▶ **Assigned task**: State how many lines of the entries below hold the word "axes"; reply with nothing but the number.

▶ **Material shown**:
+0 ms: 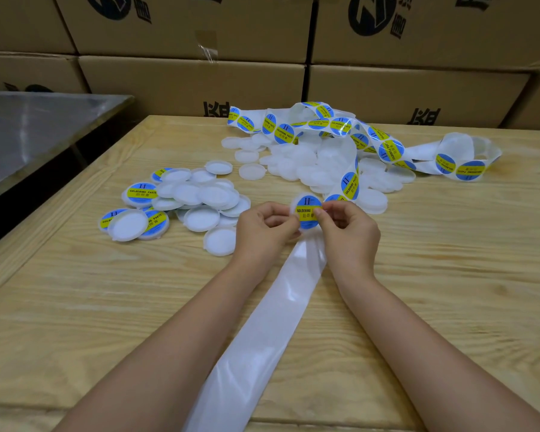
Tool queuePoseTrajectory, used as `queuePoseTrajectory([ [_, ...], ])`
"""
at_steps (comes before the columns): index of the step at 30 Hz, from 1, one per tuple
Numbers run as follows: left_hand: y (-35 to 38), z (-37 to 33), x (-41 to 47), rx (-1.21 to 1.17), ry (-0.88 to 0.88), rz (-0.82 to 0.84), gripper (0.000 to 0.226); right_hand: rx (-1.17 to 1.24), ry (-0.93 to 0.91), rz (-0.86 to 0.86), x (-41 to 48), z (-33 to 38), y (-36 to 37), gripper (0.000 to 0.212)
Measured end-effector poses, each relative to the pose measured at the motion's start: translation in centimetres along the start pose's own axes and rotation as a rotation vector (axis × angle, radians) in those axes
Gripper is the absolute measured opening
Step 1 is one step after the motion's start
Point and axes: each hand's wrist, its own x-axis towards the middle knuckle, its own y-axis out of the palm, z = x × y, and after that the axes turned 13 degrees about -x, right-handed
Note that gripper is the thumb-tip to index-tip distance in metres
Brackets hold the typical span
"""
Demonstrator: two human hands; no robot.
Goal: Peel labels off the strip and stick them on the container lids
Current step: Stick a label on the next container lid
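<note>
A white round lid (pixel 294 204) stands tilted between my hands, with a blue and yellow round label (pixel 306 210) on its face. My left hand (pixel 264 229) grips the lid's left edge. My right hand (pixel 348 229) pinches the label's right edge against the lid. The label strip (pixel 349 132) coils over the table's far side with several labels on it. Its bare backing (pixel 272 322) runs from under my hands toward the near edge.
A heap of labelled and face-down lids (pixel 194 201) lies left of my hands. A pile of plain white lids (pixel 318 163) sits beyond them under the strip. Cardboard boxes (pixel 200 85) wall the back of the wooden table (pixel 106 307). A metal surface (pixel 28 129) stands at the left.
</note>
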Motion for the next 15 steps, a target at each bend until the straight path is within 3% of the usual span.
queuePoseTrajectory([
  [5,0.5,0.0,-0.2,-0.047,-0.008,-0.008,0.007,-0.005,0.006,-0.032,-0.1,0.0,0.0,0.015],
  [9,0.4,-0.3,-0.3,-0.127,-0.041,-0.007,0.008,0.039,0.031,-0.055,0.1,-0.1,-0.2,0.073],
  [12,0.2,-0.7,-0.2,-0.212,-0.117,0.014,0.005,0.057,0.023,-0.046,0.2,-0.3,0.0,0.059],
  [15,-0.1,-1.0,0.0,-0.302,-0.185,0.059,0.008,0.080,0.009,0.017,0.2,-0.3,0.3,0.028],
])
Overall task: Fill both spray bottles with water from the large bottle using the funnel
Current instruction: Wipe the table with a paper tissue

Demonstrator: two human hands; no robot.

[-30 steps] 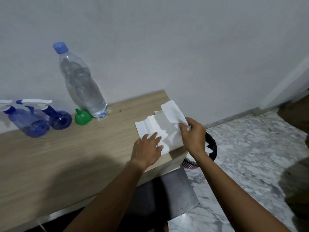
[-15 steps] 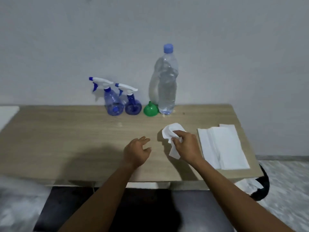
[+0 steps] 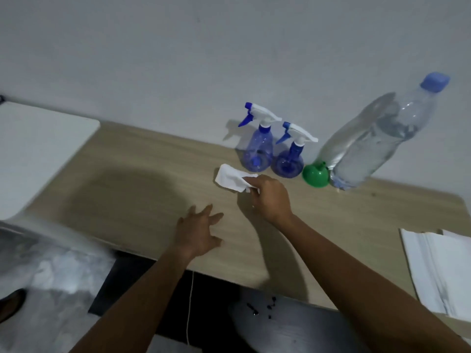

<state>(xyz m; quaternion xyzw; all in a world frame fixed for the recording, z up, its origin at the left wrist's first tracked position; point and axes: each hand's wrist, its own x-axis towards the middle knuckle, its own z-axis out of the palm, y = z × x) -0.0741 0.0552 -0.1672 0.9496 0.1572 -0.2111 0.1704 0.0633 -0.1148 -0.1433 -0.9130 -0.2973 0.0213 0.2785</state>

▶ **Exercise solution**: 3